E’ andata in archivio anche l’ultima giornata di questa Serie A, e con essa anche gli ultimi verdetti: in Champions ci vanno Roma e Como (Milan e Juve in Europa League), Cremonese terza retrocessa in Serie B. Ma non c’è tempo di festeggiare o piangersi addosso, perché è già il momento di cominciare a preparare la prossima stagione. C’è chi sta già pianificando il mercato, chi invece deve fare i conti con la ricerca di un nuovo allenatore.

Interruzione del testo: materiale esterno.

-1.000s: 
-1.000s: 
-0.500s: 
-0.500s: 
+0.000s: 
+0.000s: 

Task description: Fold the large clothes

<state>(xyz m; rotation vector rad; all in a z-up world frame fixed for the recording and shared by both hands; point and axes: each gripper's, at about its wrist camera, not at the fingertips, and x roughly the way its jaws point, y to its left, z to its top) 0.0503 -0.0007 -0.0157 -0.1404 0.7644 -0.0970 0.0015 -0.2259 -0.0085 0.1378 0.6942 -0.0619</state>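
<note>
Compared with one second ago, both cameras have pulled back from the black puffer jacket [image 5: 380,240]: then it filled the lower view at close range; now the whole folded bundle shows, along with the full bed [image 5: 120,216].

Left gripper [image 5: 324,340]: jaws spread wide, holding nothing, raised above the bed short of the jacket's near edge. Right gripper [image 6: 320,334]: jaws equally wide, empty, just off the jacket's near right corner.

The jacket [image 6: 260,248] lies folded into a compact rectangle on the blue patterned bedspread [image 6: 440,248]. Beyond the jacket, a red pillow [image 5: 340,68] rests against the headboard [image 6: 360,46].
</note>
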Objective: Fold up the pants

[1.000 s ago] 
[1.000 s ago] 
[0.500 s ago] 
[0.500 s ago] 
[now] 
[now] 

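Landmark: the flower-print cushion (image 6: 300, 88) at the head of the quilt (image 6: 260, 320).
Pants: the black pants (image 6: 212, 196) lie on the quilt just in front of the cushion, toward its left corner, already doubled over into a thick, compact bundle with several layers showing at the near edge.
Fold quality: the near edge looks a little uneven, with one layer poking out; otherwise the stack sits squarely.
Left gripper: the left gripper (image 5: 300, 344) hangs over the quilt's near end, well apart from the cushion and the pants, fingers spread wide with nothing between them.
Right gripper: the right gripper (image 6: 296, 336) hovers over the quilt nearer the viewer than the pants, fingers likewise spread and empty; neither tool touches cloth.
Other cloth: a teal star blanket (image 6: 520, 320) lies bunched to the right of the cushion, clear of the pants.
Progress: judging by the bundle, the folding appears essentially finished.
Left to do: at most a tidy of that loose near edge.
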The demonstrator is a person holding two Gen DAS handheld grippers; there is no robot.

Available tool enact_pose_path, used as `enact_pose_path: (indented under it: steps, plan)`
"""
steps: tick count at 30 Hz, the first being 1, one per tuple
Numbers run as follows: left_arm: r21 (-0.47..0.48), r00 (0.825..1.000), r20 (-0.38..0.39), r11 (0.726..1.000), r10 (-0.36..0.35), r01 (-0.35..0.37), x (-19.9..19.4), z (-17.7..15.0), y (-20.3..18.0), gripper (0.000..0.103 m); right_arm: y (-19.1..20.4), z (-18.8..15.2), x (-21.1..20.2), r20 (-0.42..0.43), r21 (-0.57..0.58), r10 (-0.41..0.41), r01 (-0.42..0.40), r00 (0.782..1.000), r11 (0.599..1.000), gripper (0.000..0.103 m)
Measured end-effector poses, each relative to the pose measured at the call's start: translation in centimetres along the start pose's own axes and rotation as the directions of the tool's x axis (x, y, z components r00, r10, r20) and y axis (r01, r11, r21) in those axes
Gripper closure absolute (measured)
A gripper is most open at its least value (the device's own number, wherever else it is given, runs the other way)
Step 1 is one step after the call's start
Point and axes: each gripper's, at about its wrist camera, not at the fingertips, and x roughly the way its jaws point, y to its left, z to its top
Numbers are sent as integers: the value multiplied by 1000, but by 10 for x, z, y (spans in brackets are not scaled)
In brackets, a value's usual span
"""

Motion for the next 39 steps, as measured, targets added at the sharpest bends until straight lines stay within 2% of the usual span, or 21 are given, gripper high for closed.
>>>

Dunque, ecco quali sono le panchine in bilico e quali sono già saltate.

Antonio Conte

Due stagioni alla guida del Napoli per Antonio Conte, che lascia i partenopei in Champions e con uno Scudetto e una Supercoppa Italiana. Il non aver “compattato l’ambiente” ha spinto l’allenatore leccese ad abbandonare la panchina del Maradona, che ora è vacante senza un vero e proprio favorito. Per il tecnico italiano, c’è profumo di Nazionale, con il ritorno come Ct degli Azzurri considerata la prima scelta per lui.

Massimiliano Allegri

Stagione surreale per il Milan di Allegri, che l’8 marzo scorso vinceva il derby contro l’Inter capolista portandosi a -7 e riaprendo la corsa al titolo. Poco più di due mesi dopo, i rossoneri cadono a San Siro contro il Cagliari e dicono addio anche alla Champions League. Ovviamente, date le aspettative di inizio stagione, il tecnico livornese sembra proprio dover dire addio alla panchina del diavolo. Per ora Allegri resiste, ma lo scenario del suo esonero diventa sempre più plausibile.

Luciano Spalletti

Caporetto anche per Luciano Spalletti, che pareggia il derby con il Torino e sprofonda anche lui in Europa League. C’è da dire che anche con una vittoria la Juve sarebbe rimasta sotto al Como in virtù dello scontro diretto sfavorevole, ma il dramma sportivo rimane comunque per i bianconeri. A differenza del suo collega livornese, il tecnico di Certaldo sembra però godere della fiducia della società, che nonostante l’obiettivo mancato vuole continuare con l’ex allenatore di Roma e Napoli e credere nel progetto. Oggi vertice decisivo con Elkann per pianificare il futuro.

Maurizio Sarri

Sembra scontato dirlo, ma con ogni probabilità Maurizio Sarri non sarà l’allenatore della Lazio nella prossima stagione. Il rapporto con la società è ai minimi storici, la stagione si è conclusa con uno scialbo nono posto, e l’allenatore toscano non sembra voler continuare a queste condizioni, nonostante la stima reciproca con i tifosi biancocelesti. Fino a qualche giorno fa, il tecnico sembrava proprio dover ritornare a Napoli, ma ad oggi risulta praticamente ai dettagli con l’Atalanta. E non è escluso che ci sia uno scambio di panchine con l’ormai ex tecnico della dea, Raffaele Palladino, che ora è richiesto da Lotito.

Pep Guardiola

Pep Guardiola è clamorosamente alla ricerca di una panchina per la prossima stagione, data l’interruzione dei rapporti con il Manchester City dopo il campionato perso in Inghilterra. Lo spagnolo potrebbe clamorosamente affacciarsi in Serie A, ed occhio anche ad una sua candidatura alla panchina Azzurra, alla quale non ha mai chiuso le porte.